A Tulane University study conducted last fall, which drew on data gathered by the Association Connecting Electronics Industries (IPC), assessed the costs of implementing the rule to be almost $8 billion, more than 100 times greater than the SEC's original estimate.
"The Tulane study underscores the need for the SEC to be conscious of the high costs of implementation," said Tony Hilvers, IPC vice president of industry programs. "The SEC must utilize all reasonable options to lessen the burden of implementation, the most important of which is a phasing-in of the regulations to allow industry the time to work with their complex global supply chains to develop traceability and compliance data."
This fall, the IPC has scheduled a series of seminars in Boston, San Francisco, and Chicago to help explain the requirements of the new rule. (For more information, contact the IPC's Fern Abrams at FernAbrams@ipc.org.)
The final SEC rule is available through this link.
When İ read about such regulations, sanctions and limitations, İ feel either some people live in a bubble or they simply prefer to take the easiest action to look like they are addressing a particular problem effectively. İf there is a war in a country and it needs financing, this can and will be done in a number of ways.

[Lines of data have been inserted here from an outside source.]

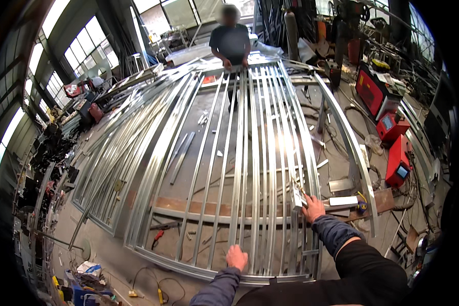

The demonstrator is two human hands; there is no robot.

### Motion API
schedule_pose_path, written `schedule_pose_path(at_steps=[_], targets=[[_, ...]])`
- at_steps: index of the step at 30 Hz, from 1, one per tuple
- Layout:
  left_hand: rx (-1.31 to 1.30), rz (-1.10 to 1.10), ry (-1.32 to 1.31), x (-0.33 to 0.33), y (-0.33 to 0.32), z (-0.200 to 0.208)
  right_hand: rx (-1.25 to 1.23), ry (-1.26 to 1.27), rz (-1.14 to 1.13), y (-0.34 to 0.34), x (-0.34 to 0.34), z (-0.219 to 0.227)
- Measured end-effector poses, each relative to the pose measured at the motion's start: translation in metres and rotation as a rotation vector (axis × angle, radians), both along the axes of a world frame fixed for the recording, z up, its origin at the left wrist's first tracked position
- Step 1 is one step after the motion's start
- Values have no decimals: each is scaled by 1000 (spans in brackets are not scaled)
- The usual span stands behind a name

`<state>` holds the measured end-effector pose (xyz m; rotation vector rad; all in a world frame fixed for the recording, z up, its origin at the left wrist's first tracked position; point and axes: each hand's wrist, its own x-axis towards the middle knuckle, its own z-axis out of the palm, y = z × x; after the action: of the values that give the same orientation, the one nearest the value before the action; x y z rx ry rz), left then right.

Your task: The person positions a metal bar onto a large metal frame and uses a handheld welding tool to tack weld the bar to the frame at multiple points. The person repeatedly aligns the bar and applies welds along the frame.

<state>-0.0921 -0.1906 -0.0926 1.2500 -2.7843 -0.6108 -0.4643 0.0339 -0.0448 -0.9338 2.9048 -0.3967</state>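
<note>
Long silver metal bars [233, 204] run away from me, side by side, within a large metal frame [188, 269]. My left hand [236, 258] is closed on one of these bars near the frame's near edge; its fingertips are hidden. Farther out on the right, my right hand [314, 208] grips a short silver metal piece [297, 198] above the bars. The far end of that piece is cluttered by glare, so its exact kind is unclear. A white block-like piece [343, 201] and a blue-and-yellow tape measure [362, 203] lie right of my right hand.
Across the frame's far end stands another person [230, 43], both hands at the bar ends. Loose bars [122, 153] are heaped on the left. Red machines [399, 160] and cables stand at right. A red-handled tool [158, 237] and metal offcuts [182, 158] lie beneath the bars.
</note>
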Motion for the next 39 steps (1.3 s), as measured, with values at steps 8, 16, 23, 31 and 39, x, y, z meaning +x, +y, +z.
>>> schedule_pose_path(at_steps=[8,16,23,31,39], targets=[[824,392,335,58,-105,165,-15,-60,12,-7,5,5],[738,305,413,164,-147,168,-90,-61,3,-8,4,3],[791,359,489,222,-202,154,-15,-87,-5,-14,7,23],[569,326,403,227,-296,109,25,-150,-62,-32,15,27],[595,338,361,220,-347,53,8,-114,-34,-26,10,25]])
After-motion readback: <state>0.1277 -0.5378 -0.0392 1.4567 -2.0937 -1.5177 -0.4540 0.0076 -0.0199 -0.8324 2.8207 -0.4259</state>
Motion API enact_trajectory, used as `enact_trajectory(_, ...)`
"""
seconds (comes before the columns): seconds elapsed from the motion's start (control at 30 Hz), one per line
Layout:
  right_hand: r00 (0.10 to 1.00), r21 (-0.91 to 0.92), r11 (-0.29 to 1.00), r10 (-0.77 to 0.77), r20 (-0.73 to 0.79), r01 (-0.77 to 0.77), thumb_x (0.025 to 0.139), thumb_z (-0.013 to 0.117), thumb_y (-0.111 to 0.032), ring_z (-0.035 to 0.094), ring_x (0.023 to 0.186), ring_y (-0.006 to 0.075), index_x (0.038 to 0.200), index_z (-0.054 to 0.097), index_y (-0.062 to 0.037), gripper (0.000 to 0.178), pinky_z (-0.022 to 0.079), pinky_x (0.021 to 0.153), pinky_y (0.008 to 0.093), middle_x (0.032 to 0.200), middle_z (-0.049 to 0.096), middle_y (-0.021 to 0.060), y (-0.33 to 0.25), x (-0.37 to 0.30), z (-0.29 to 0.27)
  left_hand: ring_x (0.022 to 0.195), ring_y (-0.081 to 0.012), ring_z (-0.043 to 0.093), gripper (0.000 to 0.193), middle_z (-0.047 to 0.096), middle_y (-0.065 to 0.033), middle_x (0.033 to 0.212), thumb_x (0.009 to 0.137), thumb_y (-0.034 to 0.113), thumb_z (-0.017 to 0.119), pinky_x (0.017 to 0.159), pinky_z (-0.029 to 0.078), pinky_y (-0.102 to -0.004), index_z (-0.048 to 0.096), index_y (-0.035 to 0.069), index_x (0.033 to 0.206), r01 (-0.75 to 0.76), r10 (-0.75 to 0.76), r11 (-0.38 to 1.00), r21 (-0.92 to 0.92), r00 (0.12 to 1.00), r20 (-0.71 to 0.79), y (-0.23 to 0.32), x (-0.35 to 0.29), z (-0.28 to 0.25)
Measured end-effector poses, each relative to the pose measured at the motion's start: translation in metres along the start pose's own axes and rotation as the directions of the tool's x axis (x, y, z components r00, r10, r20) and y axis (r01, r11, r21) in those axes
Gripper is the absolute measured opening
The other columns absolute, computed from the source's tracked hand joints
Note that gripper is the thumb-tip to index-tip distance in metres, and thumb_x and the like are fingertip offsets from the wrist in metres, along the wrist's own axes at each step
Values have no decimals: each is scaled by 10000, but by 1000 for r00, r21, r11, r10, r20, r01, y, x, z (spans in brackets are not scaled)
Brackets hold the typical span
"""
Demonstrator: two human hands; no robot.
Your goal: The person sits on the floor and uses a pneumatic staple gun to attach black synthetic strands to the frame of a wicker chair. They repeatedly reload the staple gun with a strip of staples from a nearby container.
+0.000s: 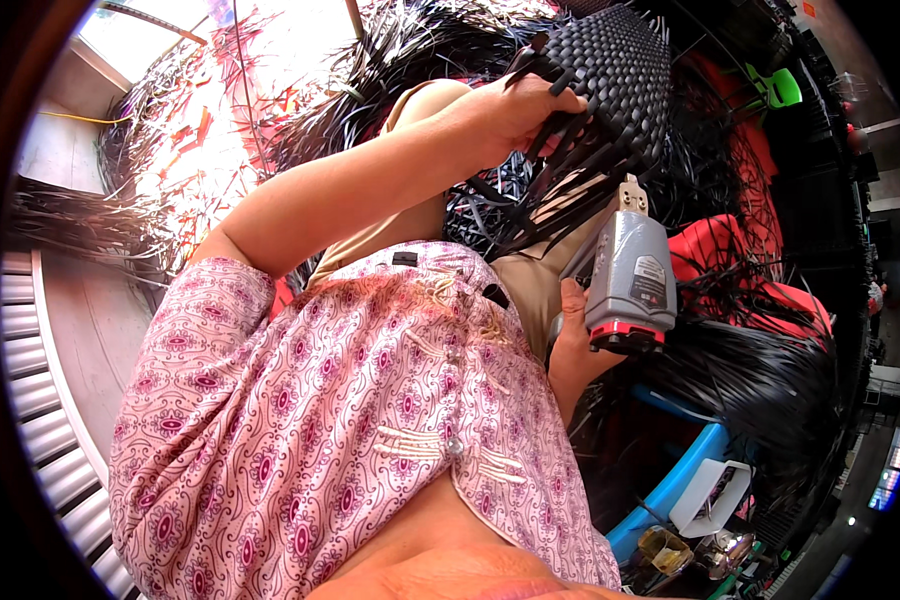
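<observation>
My left hand point(522, 115) is closed on black strips at the near edge of a woven black panel point(620, 75). Loose strip ends point(560, 195) hang below that edge, over my lap. Lower and to the right, my right hand point(575, 350) grips a grey staple gun point(632, 270) with a red and black end cap. Its metal nose point(632, 195) points away from me, toward the hanging strips, and appears just short of the panel. The tool's body hides most of my right fingers.
Piles of black strips point(760, 385) lie to the right and at the far side. A blue container point(690, 470) stands at lower right, with a white plastic holder point(710, 495) beside it. A green plastic object point(778, 87) is at far right. White slats point(35, 360) line the left.
</observation>
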State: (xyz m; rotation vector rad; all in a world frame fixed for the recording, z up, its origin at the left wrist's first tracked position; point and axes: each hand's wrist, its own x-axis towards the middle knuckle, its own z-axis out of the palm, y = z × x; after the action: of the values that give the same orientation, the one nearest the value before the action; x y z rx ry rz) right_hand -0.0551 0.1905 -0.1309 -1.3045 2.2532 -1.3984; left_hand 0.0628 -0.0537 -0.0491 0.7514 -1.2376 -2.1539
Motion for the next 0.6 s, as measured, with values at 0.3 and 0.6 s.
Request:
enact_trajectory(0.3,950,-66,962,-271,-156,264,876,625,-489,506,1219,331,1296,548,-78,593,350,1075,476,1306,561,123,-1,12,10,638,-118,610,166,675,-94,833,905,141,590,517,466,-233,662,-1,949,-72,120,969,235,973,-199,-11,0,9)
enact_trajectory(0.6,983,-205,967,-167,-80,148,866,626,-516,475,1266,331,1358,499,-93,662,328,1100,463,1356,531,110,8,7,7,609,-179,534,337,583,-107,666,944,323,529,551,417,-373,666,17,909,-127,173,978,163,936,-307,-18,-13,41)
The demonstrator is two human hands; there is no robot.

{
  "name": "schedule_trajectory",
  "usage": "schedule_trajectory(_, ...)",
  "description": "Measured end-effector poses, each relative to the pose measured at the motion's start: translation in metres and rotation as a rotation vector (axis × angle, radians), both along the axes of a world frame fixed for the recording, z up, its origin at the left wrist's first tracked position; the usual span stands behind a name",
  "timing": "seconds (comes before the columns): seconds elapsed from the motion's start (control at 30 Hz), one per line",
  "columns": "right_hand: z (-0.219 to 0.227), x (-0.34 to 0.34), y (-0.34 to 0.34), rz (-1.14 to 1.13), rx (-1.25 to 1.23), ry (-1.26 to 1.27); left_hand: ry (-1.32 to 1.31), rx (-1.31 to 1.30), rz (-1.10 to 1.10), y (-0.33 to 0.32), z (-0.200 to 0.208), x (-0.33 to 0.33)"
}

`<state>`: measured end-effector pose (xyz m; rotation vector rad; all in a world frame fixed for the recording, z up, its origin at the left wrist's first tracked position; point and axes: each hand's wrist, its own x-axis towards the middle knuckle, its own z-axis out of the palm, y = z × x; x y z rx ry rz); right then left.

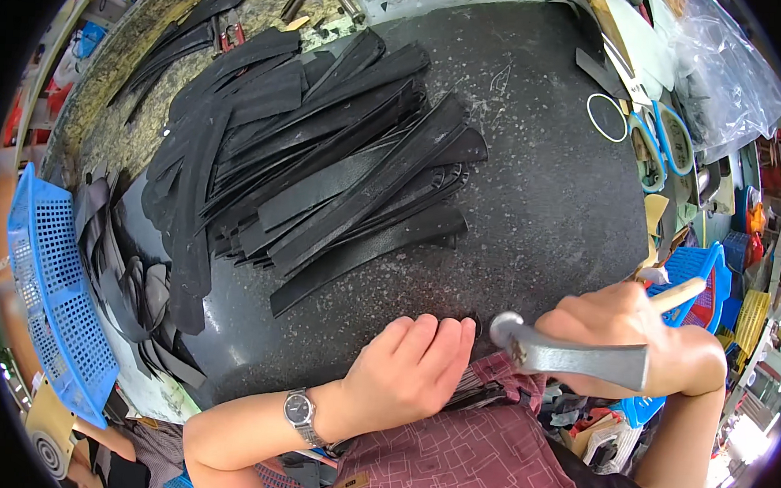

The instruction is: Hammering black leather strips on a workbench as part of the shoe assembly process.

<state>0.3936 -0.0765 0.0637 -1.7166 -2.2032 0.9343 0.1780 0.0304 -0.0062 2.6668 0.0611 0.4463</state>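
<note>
My right hand [611, 326] is wrapped around the pale wooden handle of a hammer [592, 362]. Its grey metal head, with a round face at one end, hangs just right of my left fingers. My left hand [415, 365], with a watch on the wrist, is closed at the near edge of the black work surface [552, 199]. A small dark edge shows by its fingertips, but what they hold is hidden. Beyond my hands lies a pile of black leather-like strips [325, 152], touched by neither hand.
Dark strips [132, 292] hang at the left, beside a blue plastic basket [62, 280]. Scissors [661, 143] with blue handles, a white ring [607, 117] and clear plastic [726, 67] lie at the far right. Another blue basket [698, 278] stands right of my right hand.
</note>
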Motion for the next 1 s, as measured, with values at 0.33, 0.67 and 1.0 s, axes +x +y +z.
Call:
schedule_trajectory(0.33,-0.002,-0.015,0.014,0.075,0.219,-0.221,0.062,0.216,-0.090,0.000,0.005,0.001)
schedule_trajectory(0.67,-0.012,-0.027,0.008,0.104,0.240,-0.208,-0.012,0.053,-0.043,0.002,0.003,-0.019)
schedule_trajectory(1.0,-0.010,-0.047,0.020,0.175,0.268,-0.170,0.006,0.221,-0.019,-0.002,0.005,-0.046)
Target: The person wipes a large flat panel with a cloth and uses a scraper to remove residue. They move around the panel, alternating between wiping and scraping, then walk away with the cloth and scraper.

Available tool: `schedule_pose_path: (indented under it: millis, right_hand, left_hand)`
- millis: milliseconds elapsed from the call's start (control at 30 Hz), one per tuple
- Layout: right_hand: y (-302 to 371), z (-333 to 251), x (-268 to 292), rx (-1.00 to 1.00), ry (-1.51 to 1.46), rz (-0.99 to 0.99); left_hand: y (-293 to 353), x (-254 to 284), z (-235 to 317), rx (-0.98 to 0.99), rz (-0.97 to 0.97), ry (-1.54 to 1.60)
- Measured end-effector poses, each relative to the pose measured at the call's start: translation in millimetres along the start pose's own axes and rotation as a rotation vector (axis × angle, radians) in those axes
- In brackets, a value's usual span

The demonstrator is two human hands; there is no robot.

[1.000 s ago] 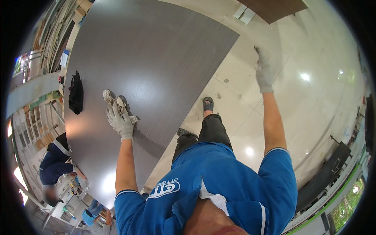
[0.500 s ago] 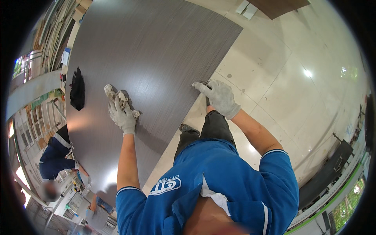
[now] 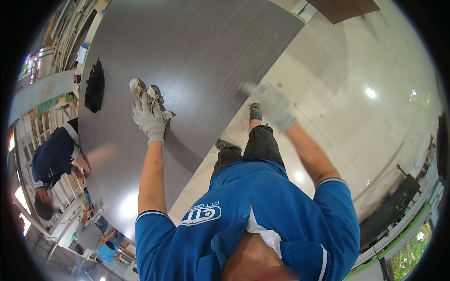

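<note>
A large dark grey wood-grain panel (image 3: 197,51) lies flat in front of me, its near edge running diagonally past my legs. On it my left hand (image 3: 151,122), in a pale grey work glove, presses a crumpled, stained whitish rag (image 3: 136,87) against the surface. The fingers bend over the rag, which bulges out ahead of them and beside the thumb. My right hand (image 3: 273,107), gloved the same way, hovers by the panel's near edge. Motion smears its fingers, so whether anything is in them is unclear. A black cloth (image 3: 95,86) lies along the panel's left side.
Another person (image 3: 54,157) in dark blue leans at the panel's left edge, a hand close to it. More people (image 3: 89,234) work farther off at lower left. My sandalled feet (image 3: 255,112) stand on pale floor tiles (image 3: 328,79). A brown board (image 3: 342,9) is at top right.
My right hand has come away from the panel's edge, moving right. My left hand and the rag sit slightly farther up in the view. The person in dark blue has shifted posture at the edge.
</note>
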State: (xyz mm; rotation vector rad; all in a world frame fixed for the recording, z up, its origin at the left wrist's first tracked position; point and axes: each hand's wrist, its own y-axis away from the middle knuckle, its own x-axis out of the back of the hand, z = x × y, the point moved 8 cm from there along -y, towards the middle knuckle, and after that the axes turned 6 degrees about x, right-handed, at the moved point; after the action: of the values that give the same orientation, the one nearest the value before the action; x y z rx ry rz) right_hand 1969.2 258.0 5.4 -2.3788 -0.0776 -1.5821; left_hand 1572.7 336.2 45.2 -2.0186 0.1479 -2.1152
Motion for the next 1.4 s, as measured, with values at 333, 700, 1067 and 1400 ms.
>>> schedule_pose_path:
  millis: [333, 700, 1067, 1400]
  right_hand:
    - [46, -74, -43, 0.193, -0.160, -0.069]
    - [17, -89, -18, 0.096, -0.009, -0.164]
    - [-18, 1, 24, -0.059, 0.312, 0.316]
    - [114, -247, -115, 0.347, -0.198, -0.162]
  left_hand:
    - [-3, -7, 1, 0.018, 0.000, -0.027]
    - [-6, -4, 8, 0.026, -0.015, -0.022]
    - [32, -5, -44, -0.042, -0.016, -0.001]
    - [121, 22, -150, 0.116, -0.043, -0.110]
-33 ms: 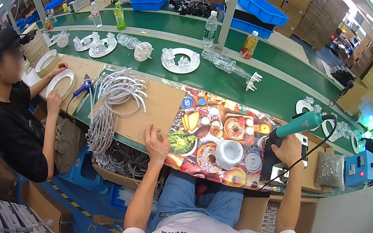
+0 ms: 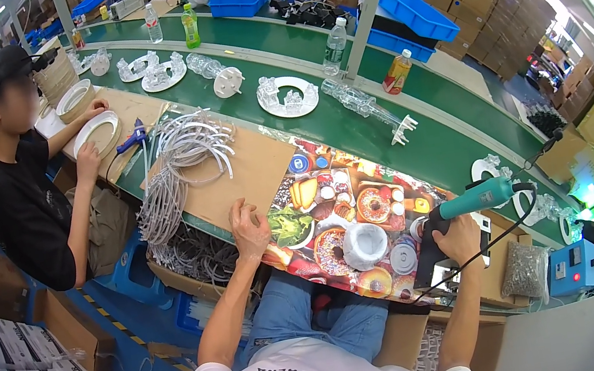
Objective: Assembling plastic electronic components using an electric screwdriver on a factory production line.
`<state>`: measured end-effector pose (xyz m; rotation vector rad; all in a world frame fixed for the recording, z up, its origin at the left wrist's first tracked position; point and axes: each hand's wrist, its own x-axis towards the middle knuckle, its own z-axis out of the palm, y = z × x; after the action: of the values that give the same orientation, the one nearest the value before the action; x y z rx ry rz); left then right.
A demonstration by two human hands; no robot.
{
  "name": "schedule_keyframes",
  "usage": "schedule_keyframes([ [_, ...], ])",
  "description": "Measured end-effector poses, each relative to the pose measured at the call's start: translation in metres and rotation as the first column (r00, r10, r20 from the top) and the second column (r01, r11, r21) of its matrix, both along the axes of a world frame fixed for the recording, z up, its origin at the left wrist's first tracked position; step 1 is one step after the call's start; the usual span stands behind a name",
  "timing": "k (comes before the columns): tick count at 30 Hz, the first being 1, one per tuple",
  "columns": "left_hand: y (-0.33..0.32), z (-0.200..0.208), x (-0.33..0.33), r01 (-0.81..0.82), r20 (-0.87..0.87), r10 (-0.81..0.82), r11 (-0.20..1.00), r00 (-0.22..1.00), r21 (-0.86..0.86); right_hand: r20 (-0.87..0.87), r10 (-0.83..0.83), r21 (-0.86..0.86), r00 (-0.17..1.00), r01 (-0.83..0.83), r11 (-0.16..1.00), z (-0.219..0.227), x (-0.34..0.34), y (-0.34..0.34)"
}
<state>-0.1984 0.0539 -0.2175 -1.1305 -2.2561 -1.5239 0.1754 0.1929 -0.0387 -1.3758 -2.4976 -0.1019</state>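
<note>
My left hand (image 2: 250, 229) rests at the near edge of a brown cardboard sheet (image 2: 262, 161), fingers loosely bent and apart, holding nothing. My right hand (image 2: 460, 237) is beside a black fixture (image 2: 431, 261) at the right, thumb toward the left. Just beyond it lies a teal electric screwdriver (image 2: 481, 196) with a black nose and a cable. Its body hides my right fingers, so I cannot tell whether they grip it. Between my hands, a white round bowl-like container (image 2: 363, 245) stands on a food-printed mat (image 2: 301, 259).
A bundle of clear tubes (image 2: 185, 153) lies left of the cardboard. White rings with clear parts (image 2: 288, 96) stand along the green conveyor (image 2: 237, 109), with several bottles. A co-worker (image 2: 28, 175) holds a white ring at the left. A bag of screws (image 2: 525, 271) and a blue control box (image 2: 574, 267) sit at the right.
</note>
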Motion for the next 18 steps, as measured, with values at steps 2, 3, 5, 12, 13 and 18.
schedule_keyframes([
  [2,-0.001,-0.001,0.0,-0.007,-0.006,0.007,1.0,1.0,-0.006,0.003,-0.019,-0.066,1.0,0.019,0.998,0.006,-0.003,-0.003],
  [3,-0.001,-0.002,0.0,-0.007,0.001,0.007,1.0,1.0,-0.006,0.01,-0.04,-0.131,0.999,0.041,0.991,0.008,-0.005,-0.004],
  [5,0.001,-0.002,0.001,-0.003,0.008,0.003,1.0,1.0,-0.004,0.008,-0.058,-0.139,0.998,0.059,0.989,0.01,-0.006,-0.005],
  [12,0.001,-0.001,0.0,-0.012,0.003,0.012,1.0,1.0,0.0,0.007,-0.062,-0.148,0.998,0.063,0.987,0.012,-0.008,-0.005],
  [13,0.001,0.0,0.0,-0.017,-0.005,0.017,1.0,1.0,0.0,0.006,-0.056,-0.148,0.998,0.056,0.987,0.008,-0.005,-0.003],
  [18,0.0,-0.001,0.0,-0.016,0.002,0.016,1.0,1.0,0.011,-0.007,0.001,-0.048,1.0,-0.002,0.999,0.0,-0.002,0.001],
])
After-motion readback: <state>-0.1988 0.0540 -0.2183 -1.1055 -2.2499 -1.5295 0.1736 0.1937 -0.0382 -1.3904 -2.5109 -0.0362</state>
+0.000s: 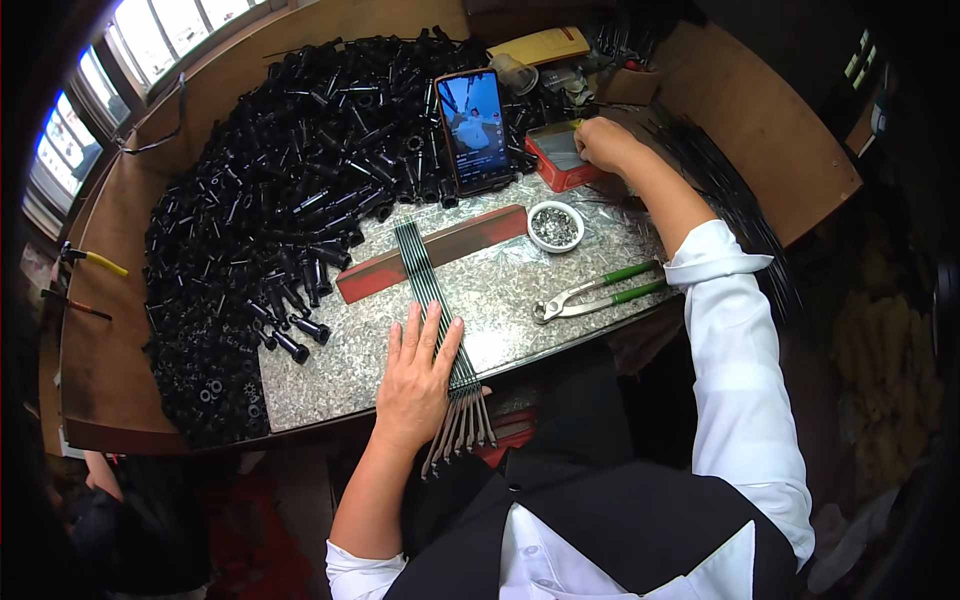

Limiting the purchase of minerals is like scratching the tip of an iceberg.
Take İran for example. All UN and NATO countries are forbidden to carry out cash transactions with İran as far as İ am aware and yet İran does not seem to run out of money. This is because rather than paying for İranian imports in cash, some countries simply export gold instead and the problem is solved. As the saying goes "where there is a will, there is always a way".
Which drew on data gathered by the Association of connecting electronics industries last fall. Things have moved on a lot since then and industry has had many concessions to lessen the potential cost. Even before that the Tulane study looked way to high.
We have previously estimated that compliance to dodd-frank1502 will cost companies an average of 0.03% of revenue in the first year (reducing by 50% in each of the following two subsequent years) with the highest possible industry cost of $800m. Since that estimate, we have seen more efficiency from industry and our previous numbers are now a substantial over estimate.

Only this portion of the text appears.